Problem details — Below is a listing. Quote from it, exactly, the lines from the one containing "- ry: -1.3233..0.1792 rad" down to the one containing "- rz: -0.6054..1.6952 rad", both ends included, and nothing else.

Materials provided —
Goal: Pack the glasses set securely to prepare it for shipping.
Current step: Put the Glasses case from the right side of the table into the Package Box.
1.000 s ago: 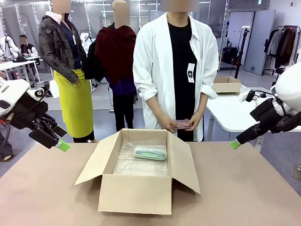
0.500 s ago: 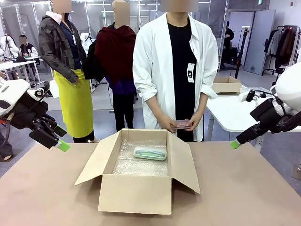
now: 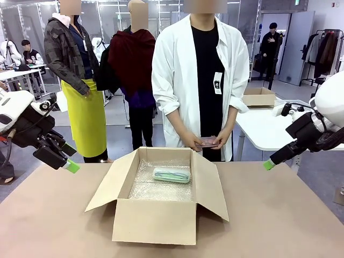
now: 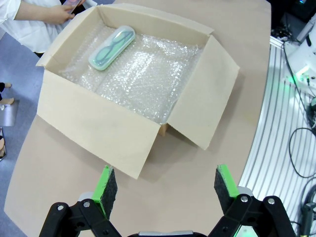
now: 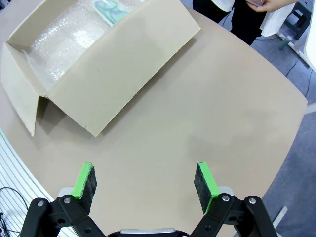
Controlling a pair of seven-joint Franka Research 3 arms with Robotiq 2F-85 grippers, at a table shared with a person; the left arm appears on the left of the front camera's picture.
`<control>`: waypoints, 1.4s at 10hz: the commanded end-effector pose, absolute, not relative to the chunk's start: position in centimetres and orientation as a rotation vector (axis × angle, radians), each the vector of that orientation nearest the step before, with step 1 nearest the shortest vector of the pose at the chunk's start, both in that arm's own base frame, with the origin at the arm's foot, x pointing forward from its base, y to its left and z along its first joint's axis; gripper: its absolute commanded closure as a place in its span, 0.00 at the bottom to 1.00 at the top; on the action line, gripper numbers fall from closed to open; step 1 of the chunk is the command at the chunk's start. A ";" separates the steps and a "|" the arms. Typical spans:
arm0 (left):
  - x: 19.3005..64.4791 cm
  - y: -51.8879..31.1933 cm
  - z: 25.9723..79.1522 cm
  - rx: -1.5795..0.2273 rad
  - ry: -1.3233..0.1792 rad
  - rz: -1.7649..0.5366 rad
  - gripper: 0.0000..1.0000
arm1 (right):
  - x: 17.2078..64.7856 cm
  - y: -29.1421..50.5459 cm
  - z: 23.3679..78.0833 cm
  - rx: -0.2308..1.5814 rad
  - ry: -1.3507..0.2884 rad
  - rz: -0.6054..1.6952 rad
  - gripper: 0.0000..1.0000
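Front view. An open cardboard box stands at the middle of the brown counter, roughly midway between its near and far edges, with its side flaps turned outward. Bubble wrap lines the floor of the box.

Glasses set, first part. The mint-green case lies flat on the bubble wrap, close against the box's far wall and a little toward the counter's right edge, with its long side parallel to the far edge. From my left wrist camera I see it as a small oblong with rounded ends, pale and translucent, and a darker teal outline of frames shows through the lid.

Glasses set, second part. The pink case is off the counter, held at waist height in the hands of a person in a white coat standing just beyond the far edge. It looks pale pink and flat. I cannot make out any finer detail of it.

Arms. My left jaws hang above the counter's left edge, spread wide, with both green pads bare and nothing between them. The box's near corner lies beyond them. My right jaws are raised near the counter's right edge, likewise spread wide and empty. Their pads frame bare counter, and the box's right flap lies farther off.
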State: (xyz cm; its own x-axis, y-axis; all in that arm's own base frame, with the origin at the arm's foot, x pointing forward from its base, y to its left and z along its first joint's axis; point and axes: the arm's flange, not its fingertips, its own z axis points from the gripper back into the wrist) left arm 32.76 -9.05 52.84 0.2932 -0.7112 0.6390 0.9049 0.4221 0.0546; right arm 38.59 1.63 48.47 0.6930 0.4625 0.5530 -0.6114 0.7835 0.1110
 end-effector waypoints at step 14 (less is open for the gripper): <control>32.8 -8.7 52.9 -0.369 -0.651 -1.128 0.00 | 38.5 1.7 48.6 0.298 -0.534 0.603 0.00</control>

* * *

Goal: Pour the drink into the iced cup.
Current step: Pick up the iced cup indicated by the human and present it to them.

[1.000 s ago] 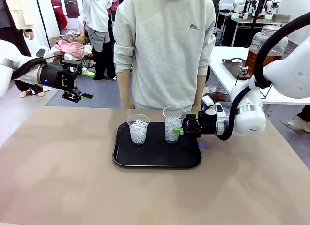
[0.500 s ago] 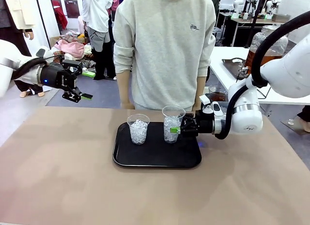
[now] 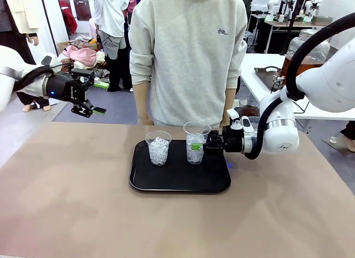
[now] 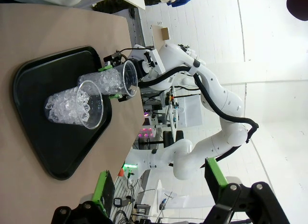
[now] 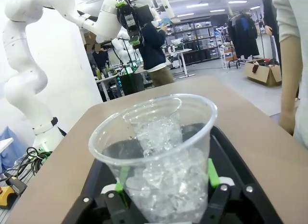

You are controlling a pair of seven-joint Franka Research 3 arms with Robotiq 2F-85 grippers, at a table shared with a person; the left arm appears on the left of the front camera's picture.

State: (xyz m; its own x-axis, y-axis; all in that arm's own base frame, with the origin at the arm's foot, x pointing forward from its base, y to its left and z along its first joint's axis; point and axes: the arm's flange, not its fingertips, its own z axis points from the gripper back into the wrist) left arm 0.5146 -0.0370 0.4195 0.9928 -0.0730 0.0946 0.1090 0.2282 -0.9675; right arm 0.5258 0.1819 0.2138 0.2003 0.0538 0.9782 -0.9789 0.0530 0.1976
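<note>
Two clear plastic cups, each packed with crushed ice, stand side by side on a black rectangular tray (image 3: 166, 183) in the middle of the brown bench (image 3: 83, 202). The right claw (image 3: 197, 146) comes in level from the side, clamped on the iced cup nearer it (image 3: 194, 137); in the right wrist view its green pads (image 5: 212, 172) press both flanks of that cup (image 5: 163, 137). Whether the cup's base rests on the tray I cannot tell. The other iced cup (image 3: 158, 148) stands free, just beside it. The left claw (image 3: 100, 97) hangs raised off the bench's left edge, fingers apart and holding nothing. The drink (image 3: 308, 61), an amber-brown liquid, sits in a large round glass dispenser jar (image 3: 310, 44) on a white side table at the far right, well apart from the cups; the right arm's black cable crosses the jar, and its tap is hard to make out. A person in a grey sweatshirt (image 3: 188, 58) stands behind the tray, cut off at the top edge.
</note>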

Solution to this problem —
  - ry: -1.3233..0.1792 rad
  - rz: -1.7649..0.5366 rad
  - gripper: 0.0000..1.0000
arm1 (right):
  - x: 17.2078..64.7856 cm
  - y: -29.1421..50.5459 cm
  - z: 23.3679..78.0833 cm
  - rx: -0.2308..1.5814 rad
  - ry: -1.3507..0.2884 rad
  - rz: -0.6054..1.6952 rad

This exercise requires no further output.